Several top-performing models (validated through t-testing against y-randomized controls) were selected for further analysis, in order to obtain insight into the underlying mechanism of prediction. Although the predictive power of these models is, in general, small, we feel that any ability to reproducibly explain the massive complexity of the global stock market is exciting and worthy of further study.
The top-performing model for predicting Chinese stocks used Trump’s frequent Twitter mentions in combination with a 5-day lookback to lower the mean absolute error by approximately 18%
(relative to a y-randomized model).
Using eli5
’s predictor importance feature (which shuffles various predictors and observes the loss in efficacy), the most important predictors could be extracted (Figure 1).
Figure 1: Top Predictors of Chinese Stock Variance
Notably, two contributors to Fox News occupied the top positions (Mollie Hemingway and Maria Bartiromo), with other news sources (NBC, CNN, ABC) featuring prominently as well. It is plausible that Trump mentions these people disproportionately when significant news events are occuring (which will concomitantly impact the Chinese stock market) (Figure 2), but more research and experimentation is needed before conclusive results can be obtained.

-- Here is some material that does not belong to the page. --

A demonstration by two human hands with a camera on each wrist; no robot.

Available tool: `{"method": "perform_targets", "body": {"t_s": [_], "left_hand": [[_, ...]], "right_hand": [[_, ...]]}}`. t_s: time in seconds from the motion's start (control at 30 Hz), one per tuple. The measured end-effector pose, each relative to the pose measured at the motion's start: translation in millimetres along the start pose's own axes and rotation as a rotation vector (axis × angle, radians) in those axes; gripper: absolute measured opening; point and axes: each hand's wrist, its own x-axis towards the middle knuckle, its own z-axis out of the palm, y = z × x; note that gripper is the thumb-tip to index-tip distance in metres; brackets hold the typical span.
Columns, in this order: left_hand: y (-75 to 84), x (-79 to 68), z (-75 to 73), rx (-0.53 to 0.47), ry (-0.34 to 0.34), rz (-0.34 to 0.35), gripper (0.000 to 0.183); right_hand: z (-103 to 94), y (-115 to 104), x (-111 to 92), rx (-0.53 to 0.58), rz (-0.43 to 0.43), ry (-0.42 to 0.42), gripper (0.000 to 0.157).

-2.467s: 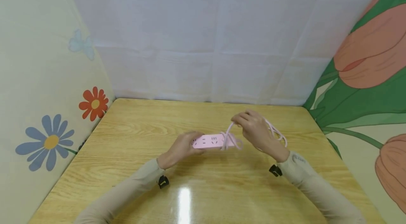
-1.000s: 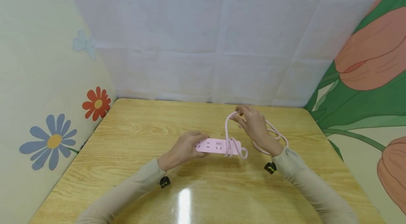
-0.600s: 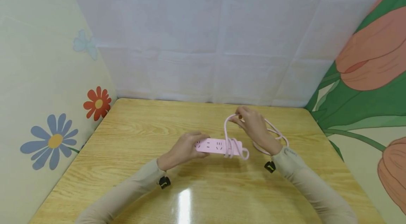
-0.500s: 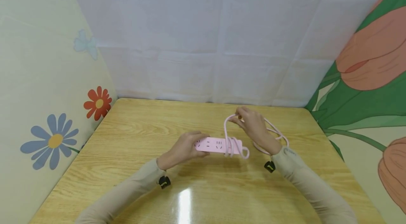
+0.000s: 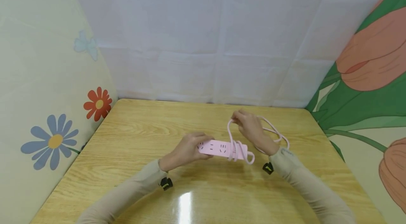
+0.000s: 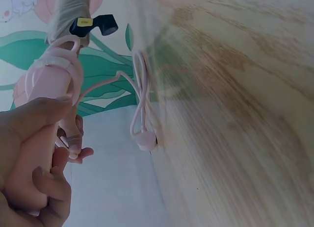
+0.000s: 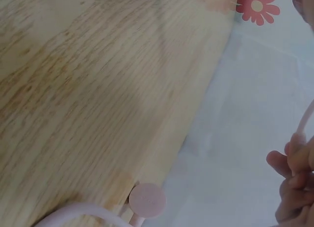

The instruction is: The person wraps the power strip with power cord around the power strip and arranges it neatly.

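A pink power strip (image 5: 217, 148) is held above the table, gripped at its left end by my left hand (image 5: 188, 150). Its pink cord (image 5: 235, 150) loops several times around the strip's right end. Behind and right of the strip, my right hand (image 5: 252, 128) pinches a stretch of the cord that rises from those loops. The left wrist view has my left hand (image 6: 37, 138) curled round the strip (image 6: 37, 158), thumb along one face. At the frame edge in the right wrist view, my right hand (image 7: 297, 183) holds the cord.
Loose cord (image 5: 279, 135) lies on the wooden table (image 5: 152, 121) right of my right hand. The round plug (image 6: 146, 140) rests on the table at the cord's end. A white cloth (image 5: 165, 40) hangs behind; flower-print cloths flank both sides.
The strip and left hand have shifted slightly right and toward me, the strip tilting down at its right end. My right hand, after rising away with the cord, has moved slightly left.
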Motion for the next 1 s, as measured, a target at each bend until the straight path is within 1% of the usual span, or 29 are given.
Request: {"method": "perform_targets", "body": {"t_s": [0.1,0.23,0.33,0.43,0.63,0.83,0.9,1.0], "left_hand": [[1.1,1.1,-0.8,-0.035,0.024,0.008,0.05],[2.8,2.3,-1.8,-0.078,0.056,0.006,0.049],[3.5,2.3,-2.2,-0.102,0.075,0.005,0.05],[3.1,2.7,-2.2,-0.121,0.093,0.01,0.051],[1.9,3.5,-1.7,-0.128,0.119,0.004,0.052],[1.5,3.6,-0.6,-0.122,0.153,-0.022,0.054],[2.2,4.0,-0.5,-0.123,0.164,-0.025,0.055],[3.2,4.3,-0.8,-0.136,0.179,-0.039,0.056]], "right_hand": [[2.4,0.1,0.0,0.033,-0.004,0.0,0.009],[4.1,1.8,-0.2,0.063,0.003,-0.041,0.016],[4.1,2.3,-0.8,0.076,0.028,-0.069,0.023],[4.0,2.0,-1.4,0.075,0.056,-0.081,0.026],[5.5,1.6,-1.1,0.077,0.075,-0.099,0.021],[7.6,-0.7,-2.1,0.074,0.073,-0.18,0.021],[9.1,-0.4,-3.5,0.077,0.059,-0.196,0.019],[12.3,2.1,-6.4,0.089,0.004,-0.183,0.016]]}}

Figure 2: A sample tweet (@MariaBartiromo) which might impact Chinese stock volatility
As a safe alternative to stocks or bonds which holds its value even through total state collapse, the price of gold historically tracks with economic uncertainty.
The top-performing model for predicting gold prices was based on topic analysis done by word2vec
(as described previously), which permitted facile extraction of the most important topics
(Figure 3).
Figure 3: Top Predictors of Gold Price Variance
Several word2vec
topics were especially important in describing volatility in gold prices: tweets about China or Beijing, and tweets about Dakota.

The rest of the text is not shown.